Standard Interest Rates for Student Loans with No Cosigner

It is possible to get student loans with no cosigner, and it may even be advisable to do so. Many lenders will push students toward having a cosigner because it provides them with additional security. They know the cosigner, a high-credit borrower, will value his or her financial future enough to ensure the loan is paid on time. However, when a student uses a cosigner, the student gains few to no credit benefits from paying off the loan. Students should focus on building credit now to help with getting loans in the future. This means taking a loan with no cosigner, which will result in a higher interest rate.

Interest Rate and Risk

The riskier a loan, the higher the interest charged by a lender. This happens for a number of reasons. First, the lender has to compensate for the risk by collecting more profits on the loan, offsetting the chance the high-risk loan will default in the future. The more high-risk loans a lender issues, the more it needs to raise rates on each loan. Further, the lender knows the borrower has few options, which generally means the borrower will sign a loan contract even with high expense. 

Student Loan Fixed Rates

Even if you are going to take a high-rate student loan, which may be several percentage points above the national prime rate, you should still aim for a fixed-rate student loan. This will prevent the interest rate from skyrocketing in the future when it comes time to start repaying the debt. Some lenders will offer low to no interest while a student is in college only to raise the rate substantially once the student graduates. Stay away from these loans by always getting a fixed rate.
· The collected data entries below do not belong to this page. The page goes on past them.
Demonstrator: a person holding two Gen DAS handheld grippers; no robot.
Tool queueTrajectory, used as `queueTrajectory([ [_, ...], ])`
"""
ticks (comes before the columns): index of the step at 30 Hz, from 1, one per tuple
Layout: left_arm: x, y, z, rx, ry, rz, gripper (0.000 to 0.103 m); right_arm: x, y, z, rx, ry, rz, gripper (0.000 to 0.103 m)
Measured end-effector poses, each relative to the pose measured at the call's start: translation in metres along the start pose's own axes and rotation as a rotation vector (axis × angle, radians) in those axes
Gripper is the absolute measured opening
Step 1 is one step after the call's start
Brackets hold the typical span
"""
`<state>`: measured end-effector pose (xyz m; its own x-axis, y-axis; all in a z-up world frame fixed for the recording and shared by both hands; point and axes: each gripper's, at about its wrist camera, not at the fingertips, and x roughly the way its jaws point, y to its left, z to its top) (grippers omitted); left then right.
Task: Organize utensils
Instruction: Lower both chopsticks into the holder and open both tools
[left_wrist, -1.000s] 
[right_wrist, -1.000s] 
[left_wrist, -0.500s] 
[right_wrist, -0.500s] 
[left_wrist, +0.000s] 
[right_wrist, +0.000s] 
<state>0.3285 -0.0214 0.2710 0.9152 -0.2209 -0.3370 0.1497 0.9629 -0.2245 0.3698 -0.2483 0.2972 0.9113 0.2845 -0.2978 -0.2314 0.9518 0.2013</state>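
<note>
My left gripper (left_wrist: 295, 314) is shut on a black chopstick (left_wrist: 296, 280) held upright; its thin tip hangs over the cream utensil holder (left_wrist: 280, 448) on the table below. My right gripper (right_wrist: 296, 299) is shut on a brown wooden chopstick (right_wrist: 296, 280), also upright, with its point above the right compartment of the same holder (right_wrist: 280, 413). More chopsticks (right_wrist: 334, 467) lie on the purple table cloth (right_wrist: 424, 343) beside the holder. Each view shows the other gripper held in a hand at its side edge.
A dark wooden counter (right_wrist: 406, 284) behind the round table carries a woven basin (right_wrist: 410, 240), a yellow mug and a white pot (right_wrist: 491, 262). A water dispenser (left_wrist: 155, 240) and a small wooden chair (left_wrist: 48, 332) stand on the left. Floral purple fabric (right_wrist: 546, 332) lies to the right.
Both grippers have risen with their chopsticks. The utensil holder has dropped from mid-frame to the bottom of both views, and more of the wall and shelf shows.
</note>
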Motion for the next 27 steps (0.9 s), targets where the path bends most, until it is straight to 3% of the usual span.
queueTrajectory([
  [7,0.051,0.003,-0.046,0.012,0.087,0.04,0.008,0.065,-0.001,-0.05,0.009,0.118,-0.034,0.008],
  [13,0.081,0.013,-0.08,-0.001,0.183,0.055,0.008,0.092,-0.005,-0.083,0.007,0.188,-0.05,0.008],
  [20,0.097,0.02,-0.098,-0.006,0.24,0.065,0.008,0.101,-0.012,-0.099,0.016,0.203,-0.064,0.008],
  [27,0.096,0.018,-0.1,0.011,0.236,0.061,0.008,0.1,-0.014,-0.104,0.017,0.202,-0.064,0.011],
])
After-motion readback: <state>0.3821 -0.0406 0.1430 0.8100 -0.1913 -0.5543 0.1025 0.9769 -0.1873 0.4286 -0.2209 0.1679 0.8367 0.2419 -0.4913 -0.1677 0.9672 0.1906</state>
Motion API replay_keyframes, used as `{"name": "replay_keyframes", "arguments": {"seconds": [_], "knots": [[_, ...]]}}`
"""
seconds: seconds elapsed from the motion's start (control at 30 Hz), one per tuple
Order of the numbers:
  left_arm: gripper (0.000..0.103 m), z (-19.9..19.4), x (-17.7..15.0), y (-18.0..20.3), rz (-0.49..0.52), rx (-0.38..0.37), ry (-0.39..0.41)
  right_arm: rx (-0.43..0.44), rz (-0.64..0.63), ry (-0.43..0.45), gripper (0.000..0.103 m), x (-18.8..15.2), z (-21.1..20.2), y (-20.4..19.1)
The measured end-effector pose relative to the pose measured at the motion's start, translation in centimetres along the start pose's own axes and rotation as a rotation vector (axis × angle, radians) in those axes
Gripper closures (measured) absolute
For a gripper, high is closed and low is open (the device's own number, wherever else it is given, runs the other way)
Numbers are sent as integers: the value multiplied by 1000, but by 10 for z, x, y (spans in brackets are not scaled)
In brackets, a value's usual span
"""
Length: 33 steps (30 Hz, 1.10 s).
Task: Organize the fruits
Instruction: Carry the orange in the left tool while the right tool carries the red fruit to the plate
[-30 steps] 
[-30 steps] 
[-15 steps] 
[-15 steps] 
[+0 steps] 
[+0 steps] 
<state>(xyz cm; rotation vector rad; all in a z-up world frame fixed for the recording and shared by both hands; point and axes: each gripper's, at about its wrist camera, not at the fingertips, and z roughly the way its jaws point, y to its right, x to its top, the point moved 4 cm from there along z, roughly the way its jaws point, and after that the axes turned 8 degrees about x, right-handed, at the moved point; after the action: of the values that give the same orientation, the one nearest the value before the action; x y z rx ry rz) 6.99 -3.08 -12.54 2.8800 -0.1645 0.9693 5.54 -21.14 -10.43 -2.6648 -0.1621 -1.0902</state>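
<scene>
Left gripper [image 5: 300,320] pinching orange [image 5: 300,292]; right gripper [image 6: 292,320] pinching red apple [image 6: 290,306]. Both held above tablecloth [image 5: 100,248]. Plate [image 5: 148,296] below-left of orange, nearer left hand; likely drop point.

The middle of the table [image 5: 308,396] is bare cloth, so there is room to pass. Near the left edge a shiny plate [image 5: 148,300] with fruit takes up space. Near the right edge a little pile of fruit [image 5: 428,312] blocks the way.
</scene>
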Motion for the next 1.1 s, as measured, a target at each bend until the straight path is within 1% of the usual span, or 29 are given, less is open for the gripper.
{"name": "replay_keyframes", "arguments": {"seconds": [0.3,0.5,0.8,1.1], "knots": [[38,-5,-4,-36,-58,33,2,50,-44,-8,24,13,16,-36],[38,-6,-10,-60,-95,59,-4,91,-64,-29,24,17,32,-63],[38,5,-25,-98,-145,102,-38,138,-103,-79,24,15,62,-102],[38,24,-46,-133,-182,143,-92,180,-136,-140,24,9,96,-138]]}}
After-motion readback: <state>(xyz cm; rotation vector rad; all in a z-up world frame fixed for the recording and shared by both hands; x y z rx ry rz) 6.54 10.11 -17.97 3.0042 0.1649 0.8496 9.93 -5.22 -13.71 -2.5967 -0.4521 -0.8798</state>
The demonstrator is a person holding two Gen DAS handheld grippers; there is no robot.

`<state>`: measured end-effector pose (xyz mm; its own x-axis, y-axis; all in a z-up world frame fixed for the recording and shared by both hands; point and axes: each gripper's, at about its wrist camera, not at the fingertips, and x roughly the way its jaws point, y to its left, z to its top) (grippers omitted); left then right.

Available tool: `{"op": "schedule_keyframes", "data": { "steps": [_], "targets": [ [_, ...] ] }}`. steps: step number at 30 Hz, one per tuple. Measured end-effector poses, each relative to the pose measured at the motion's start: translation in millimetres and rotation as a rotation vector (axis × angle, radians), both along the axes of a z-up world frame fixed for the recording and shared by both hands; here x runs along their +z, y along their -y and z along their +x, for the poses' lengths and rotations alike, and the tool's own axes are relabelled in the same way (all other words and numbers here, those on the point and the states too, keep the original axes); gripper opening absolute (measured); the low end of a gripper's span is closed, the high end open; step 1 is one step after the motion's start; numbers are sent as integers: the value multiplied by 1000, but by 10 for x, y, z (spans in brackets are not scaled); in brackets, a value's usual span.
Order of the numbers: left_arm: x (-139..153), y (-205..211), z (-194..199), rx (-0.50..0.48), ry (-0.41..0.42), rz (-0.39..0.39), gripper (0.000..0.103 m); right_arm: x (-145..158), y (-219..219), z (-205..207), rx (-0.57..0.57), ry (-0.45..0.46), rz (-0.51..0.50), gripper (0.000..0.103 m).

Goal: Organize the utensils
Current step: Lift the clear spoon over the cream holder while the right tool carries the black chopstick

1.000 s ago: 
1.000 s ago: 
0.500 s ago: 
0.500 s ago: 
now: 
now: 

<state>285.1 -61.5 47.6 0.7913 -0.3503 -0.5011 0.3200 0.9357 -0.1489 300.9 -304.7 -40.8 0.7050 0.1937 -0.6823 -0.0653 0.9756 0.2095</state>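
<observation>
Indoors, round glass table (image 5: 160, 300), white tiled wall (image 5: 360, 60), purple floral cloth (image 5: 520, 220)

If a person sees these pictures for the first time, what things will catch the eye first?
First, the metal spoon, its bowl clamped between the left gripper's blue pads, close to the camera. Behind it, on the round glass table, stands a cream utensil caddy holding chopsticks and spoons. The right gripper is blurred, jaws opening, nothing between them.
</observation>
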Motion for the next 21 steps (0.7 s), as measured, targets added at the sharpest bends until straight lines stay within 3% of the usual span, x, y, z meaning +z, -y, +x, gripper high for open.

Student Loan Grace Periods

The grace periods you elect on your loan can raise the total cost of financing. If you do not pay debts while you are attending school, interest will still be charged, and this interest can compound, greatly increasing your principal debt due to financing costs. Instead of allowing this to happen, pay off interest as it accrues, even in grace periods. While you attend school or immediately after you graduate, do not allow a grace period to pass with interest accumulating. Take a part-time job if needed so you can make the minimum payments and keep your principal low.

Student Loan Repayment Plans

Private lenders offer several repayment plans similar to those of federal lenders. These include standard, extended, graduated and income contingent. Standard is the shortest option, and it will typically come with the lowest interest rates. Extended and graduated options can place a higher debt burden on you in the future, and they can fail to significantly reduce your principal debt in the years after college. These options tend to end up being the most costly. The income-contingent option is unique because it can either be very cheap or very pricey depending on the income you secure upon graduating. This can be an excellent option for a career-minded individual who expects a moderate salary upon graduation.